--- WORK TASK ---
Below are lines of data; restate word for word those running from the line containing "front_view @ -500" to the line containing "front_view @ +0", inclusive, and no others.

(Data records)
────────────────────

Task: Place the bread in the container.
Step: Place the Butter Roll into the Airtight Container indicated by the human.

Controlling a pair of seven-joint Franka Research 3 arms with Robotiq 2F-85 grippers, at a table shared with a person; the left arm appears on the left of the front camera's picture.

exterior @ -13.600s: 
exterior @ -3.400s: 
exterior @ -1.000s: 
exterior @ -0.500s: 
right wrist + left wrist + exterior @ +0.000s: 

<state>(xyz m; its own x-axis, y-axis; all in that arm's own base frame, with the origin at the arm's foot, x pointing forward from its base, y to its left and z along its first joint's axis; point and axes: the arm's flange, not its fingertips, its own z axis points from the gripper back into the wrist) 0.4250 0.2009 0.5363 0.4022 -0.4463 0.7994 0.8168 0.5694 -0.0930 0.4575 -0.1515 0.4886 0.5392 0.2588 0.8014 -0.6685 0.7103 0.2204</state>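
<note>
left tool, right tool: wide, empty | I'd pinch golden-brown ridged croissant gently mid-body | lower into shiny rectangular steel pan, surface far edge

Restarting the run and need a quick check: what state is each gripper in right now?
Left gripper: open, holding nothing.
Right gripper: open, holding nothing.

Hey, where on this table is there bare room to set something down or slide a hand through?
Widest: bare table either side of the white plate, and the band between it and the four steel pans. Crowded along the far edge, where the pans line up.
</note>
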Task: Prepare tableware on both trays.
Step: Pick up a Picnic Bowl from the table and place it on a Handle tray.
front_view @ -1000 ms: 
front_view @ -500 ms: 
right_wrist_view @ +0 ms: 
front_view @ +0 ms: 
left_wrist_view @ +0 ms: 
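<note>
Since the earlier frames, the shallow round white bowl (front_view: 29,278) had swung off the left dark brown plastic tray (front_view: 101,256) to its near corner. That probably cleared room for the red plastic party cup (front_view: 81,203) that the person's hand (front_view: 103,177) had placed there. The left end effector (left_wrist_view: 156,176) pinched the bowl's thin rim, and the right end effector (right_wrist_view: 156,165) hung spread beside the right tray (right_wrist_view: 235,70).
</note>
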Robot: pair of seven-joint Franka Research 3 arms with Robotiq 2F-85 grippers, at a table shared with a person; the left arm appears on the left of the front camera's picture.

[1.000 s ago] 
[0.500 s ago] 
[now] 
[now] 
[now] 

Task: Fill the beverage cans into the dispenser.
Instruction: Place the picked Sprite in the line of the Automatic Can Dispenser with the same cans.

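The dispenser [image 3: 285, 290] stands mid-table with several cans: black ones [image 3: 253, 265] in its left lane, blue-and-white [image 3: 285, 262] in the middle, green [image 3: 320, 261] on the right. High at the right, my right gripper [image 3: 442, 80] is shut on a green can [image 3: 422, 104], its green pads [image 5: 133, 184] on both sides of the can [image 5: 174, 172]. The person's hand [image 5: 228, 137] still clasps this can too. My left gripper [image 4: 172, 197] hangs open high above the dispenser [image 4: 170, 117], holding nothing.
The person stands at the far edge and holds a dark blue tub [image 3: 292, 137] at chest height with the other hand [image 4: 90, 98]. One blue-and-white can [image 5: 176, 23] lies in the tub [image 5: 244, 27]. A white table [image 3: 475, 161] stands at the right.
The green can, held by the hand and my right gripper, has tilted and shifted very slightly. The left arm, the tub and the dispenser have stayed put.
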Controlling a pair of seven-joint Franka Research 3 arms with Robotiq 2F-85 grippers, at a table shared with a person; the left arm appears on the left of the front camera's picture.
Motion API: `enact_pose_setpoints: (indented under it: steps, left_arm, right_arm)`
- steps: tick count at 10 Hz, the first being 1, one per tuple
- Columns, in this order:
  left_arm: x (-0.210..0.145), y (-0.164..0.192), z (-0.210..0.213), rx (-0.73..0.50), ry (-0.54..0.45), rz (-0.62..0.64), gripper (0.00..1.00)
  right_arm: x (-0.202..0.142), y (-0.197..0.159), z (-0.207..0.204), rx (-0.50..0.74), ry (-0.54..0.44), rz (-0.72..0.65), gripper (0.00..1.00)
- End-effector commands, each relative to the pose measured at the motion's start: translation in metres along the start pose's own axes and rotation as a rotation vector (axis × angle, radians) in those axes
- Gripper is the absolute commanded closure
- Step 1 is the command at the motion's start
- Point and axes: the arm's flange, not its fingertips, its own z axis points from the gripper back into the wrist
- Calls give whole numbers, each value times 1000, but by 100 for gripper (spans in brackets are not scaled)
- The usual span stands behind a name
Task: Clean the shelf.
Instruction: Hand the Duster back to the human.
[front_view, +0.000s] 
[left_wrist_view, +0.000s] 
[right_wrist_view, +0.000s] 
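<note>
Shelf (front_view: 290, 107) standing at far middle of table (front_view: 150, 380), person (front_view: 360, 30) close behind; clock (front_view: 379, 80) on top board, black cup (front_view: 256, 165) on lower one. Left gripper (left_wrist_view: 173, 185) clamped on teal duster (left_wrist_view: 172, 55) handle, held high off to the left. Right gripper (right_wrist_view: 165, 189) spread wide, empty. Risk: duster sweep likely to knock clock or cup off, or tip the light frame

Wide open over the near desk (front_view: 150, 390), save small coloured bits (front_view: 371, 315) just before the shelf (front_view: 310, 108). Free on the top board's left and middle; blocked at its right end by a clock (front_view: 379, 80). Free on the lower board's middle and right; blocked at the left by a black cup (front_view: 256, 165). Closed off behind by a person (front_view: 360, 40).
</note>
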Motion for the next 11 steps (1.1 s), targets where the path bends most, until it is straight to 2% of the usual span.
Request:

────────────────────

--- REPLY TO THE EXERCISE ---
front_view @ -500 ms: 
right_wrist_view @ +0 ms: 
front_view @ +0 ms: 

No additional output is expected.